### What the exercise asks
The lines to copy are those in the listing below that contain the word "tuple".

### Source data
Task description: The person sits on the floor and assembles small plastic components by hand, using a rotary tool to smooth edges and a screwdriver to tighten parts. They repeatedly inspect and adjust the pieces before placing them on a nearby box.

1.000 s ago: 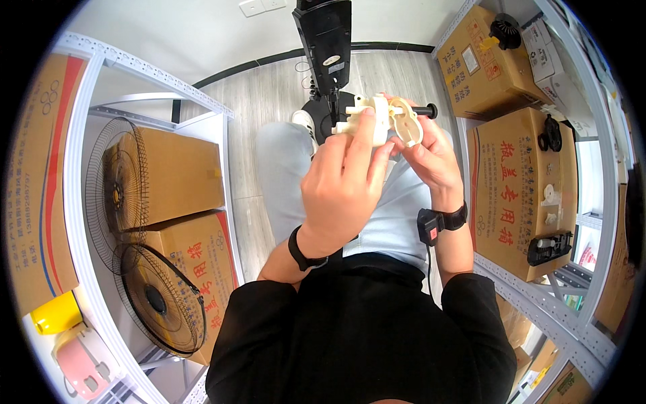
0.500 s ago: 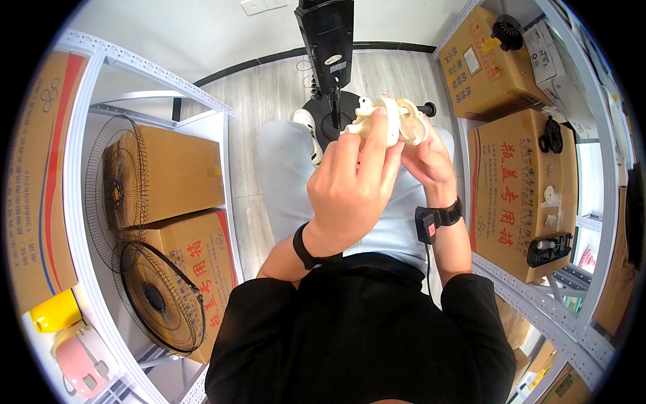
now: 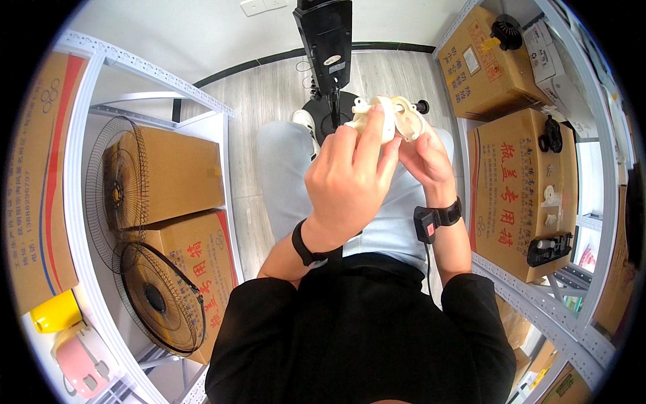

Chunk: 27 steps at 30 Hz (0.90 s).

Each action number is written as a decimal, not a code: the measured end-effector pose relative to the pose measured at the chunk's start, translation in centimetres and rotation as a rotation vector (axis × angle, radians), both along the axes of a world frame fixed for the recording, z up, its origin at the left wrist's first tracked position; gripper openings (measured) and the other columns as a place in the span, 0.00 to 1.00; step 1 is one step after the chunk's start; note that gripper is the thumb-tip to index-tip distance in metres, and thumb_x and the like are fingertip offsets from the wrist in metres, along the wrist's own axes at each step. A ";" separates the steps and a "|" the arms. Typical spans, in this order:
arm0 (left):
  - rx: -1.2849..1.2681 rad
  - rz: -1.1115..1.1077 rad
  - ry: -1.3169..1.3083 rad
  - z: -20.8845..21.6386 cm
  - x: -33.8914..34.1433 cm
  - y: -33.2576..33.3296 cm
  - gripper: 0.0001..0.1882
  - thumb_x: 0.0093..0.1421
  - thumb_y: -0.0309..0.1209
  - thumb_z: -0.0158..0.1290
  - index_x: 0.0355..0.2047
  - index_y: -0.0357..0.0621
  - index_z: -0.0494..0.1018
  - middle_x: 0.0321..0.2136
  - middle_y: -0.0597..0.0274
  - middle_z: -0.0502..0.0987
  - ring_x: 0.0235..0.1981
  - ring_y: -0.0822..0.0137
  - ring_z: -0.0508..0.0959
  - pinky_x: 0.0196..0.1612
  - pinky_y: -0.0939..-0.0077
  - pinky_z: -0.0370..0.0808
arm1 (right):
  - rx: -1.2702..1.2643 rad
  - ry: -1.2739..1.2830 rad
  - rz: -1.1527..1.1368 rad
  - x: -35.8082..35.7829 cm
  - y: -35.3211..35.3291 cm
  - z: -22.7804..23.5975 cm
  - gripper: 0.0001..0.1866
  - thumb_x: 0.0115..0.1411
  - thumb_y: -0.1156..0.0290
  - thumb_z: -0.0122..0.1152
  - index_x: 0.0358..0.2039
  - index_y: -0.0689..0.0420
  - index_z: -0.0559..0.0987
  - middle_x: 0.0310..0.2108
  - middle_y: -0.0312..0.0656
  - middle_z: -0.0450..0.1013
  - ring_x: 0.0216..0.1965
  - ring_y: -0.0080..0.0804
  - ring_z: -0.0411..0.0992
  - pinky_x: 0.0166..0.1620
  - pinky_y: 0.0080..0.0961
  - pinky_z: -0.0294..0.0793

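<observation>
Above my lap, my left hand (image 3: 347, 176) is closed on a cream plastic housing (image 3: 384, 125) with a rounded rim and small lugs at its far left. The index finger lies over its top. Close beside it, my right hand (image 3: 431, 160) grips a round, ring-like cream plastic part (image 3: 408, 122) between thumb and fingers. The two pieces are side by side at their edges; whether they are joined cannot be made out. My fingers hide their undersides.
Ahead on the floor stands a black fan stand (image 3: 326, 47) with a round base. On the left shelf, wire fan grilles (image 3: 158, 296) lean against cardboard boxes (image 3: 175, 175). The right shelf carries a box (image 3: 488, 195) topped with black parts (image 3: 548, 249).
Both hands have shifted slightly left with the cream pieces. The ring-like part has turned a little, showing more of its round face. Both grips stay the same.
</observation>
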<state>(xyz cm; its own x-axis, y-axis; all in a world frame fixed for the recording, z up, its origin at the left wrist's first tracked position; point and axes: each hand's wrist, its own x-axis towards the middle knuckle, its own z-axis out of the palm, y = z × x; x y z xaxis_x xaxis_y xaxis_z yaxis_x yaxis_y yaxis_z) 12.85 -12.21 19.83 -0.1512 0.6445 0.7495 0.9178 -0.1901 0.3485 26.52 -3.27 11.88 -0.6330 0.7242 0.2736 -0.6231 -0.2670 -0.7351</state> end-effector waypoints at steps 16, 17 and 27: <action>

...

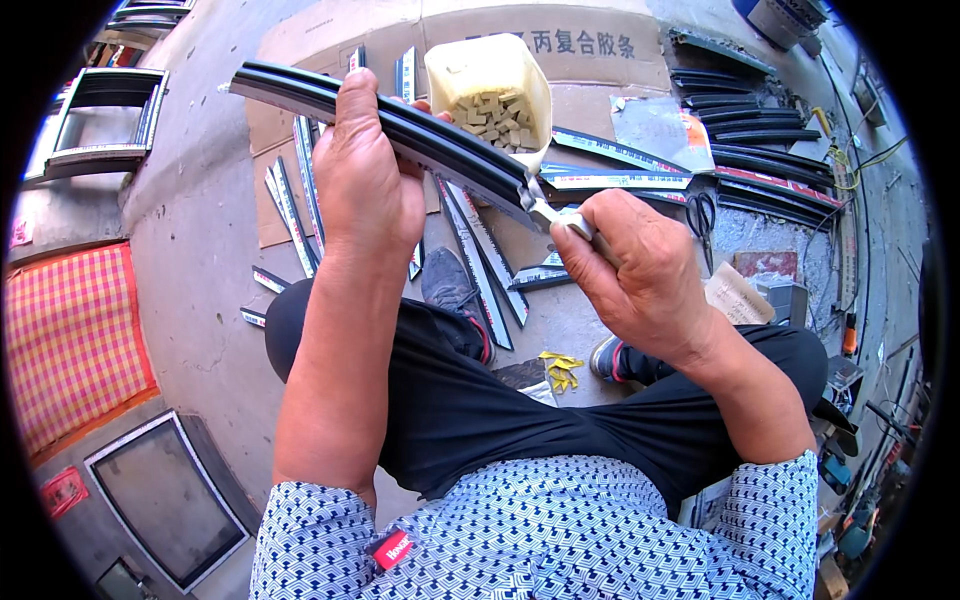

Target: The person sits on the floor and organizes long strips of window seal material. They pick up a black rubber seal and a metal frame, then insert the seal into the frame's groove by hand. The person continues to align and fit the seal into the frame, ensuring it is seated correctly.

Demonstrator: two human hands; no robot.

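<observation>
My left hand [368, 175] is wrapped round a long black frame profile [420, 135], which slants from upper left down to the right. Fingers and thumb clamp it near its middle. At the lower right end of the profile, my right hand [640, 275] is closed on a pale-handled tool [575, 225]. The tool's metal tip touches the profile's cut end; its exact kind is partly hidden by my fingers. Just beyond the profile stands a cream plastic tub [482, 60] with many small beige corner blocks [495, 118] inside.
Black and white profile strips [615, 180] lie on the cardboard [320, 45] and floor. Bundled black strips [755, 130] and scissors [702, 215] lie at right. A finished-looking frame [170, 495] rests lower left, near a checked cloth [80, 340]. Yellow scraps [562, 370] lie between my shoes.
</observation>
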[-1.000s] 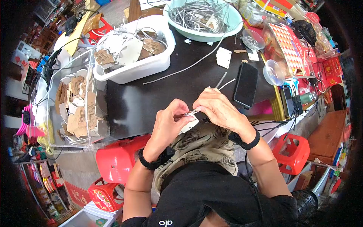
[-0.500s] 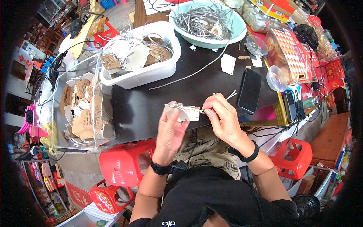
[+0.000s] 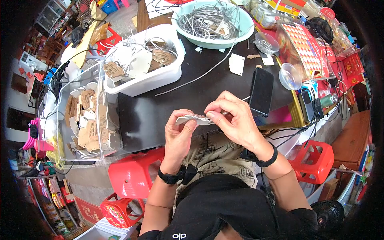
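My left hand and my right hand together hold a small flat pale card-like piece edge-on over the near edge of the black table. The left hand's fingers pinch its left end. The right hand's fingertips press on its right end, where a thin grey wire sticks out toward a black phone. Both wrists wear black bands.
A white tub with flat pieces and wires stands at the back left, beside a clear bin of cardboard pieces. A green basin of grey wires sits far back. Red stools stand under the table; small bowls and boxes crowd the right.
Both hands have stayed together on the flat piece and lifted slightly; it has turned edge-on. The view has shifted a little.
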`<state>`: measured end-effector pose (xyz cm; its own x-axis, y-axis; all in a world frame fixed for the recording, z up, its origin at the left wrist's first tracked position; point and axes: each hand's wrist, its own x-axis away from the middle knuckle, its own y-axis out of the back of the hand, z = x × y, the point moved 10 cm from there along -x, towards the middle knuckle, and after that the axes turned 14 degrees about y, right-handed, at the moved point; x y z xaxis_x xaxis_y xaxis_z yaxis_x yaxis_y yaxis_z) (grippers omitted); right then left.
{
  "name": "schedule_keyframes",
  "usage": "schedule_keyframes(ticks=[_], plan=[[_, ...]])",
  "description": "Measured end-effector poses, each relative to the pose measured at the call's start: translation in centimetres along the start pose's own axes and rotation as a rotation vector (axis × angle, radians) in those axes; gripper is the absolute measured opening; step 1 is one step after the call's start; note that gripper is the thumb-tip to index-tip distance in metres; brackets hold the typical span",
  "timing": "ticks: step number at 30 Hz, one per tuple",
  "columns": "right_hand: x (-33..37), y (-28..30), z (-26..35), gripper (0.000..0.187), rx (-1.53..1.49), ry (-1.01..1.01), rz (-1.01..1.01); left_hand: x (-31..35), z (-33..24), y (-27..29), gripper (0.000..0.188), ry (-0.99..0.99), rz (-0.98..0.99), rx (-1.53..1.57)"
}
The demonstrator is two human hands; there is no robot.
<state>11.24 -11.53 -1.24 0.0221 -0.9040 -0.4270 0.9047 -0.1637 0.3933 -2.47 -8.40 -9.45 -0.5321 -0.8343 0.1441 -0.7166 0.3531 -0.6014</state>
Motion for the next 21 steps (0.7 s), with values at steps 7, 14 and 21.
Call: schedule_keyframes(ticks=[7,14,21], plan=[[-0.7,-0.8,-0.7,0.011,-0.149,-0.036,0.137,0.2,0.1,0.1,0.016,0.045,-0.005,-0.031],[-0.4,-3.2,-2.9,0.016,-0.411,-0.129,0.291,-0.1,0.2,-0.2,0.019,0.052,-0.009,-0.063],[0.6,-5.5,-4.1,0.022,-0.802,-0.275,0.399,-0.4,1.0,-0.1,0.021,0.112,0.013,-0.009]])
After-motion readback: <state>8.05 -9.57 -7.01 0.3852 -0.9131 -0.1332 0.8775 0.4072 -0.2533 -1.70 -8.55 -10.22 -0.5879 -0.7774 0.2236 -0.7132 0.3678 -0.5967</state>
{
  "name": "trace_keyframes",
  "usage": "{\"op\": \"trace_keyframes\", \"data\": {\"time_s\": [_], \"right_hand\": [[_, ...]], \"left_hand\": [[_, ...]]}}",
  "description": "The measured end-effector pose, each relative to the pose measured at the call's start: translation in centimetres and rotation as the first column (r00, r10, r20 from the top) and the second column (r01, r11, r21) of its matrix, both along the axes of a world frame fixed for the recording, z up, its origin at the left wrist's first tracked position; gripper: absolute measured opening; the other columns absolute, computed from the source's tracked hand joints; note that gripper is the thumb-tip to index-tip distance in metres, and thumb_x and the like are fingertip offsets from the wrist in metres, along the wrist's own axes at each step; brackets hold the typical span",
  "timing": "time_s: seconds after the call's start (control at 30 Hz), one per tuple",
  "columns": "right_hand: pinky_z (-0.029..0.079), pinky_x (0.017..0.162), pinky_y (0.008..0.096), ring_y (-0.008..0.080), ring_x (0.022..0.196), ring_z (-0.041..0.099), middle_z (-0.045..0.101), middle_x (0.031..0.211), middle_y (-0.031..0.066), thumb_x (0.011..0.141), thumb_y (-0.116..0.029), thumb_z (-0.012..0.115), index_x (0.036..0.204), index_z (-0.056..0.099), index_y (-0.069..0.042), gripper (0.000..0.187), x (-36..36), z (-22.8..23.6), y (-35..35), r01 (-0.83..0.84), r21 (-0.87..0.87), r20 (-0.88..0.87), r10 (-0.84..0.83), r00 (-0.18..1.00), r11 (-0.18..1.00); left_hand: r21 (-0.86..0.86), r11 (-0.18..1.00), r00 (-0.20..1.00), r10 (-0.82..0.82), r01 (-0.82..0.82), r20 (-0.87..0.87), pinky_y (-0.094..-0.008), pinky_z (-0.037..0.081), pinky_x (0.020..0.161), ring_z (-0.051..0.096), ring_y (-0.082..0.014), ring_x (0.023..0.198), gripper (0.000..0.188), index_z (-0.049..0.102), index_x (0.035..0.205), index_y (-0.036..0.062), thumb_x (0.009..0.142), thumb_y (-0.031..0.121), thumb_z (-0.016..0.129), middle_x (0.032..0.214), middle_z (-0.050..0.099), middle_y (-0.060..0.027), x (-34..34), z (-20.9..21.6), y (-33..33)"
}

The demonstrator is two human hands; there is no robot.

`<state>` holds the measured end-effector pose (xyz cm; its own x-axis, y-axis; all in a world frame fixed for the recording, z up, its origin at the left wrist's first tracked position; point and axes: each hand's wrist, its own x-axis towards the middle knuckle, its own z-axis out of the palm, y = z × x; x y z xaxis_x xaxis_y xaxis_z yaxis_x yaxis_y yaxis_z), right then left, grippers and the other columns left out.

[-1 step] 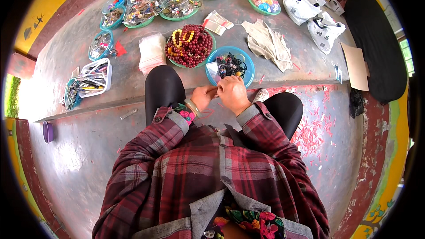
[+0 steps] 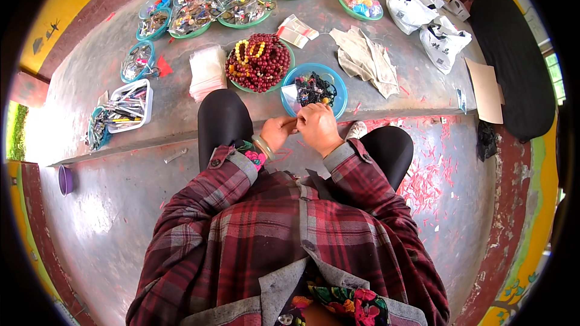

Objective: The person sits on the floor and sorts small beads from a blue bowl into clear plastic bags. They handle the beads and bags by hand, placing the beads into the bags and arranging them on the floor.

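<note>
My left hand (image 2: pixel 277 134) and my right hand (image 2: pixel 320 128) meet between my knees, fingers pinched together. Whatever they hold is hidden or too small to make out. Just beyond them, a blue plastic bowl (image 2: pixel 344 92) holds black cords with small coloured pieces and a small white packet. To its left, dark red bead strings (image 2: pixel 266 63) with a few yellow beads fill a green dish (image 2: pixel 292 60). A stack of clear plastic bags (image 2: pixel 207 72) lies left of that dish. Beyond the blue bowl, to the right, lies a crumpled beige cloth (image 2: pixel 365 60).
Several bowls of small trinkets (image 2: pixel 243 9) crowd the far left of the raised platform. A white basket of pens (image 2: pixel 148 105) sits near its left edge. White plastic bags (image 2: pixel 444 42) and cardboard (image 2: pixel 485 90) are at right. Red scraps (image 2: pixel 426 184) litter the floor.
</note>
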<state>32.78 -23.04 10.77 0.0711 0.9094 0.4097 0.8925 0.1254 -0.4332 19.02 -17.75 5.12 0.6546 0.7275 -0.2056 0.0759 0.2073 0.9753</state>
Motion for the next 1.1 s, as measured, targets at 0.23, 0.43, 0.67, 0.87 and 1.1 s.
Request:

### Response to the exercise
  "timing": "ticks: step number at 30 Hz, one per tuple",
  "timing": "time_s: seconds after the call's start (control at 30 Hz), one per tuple",

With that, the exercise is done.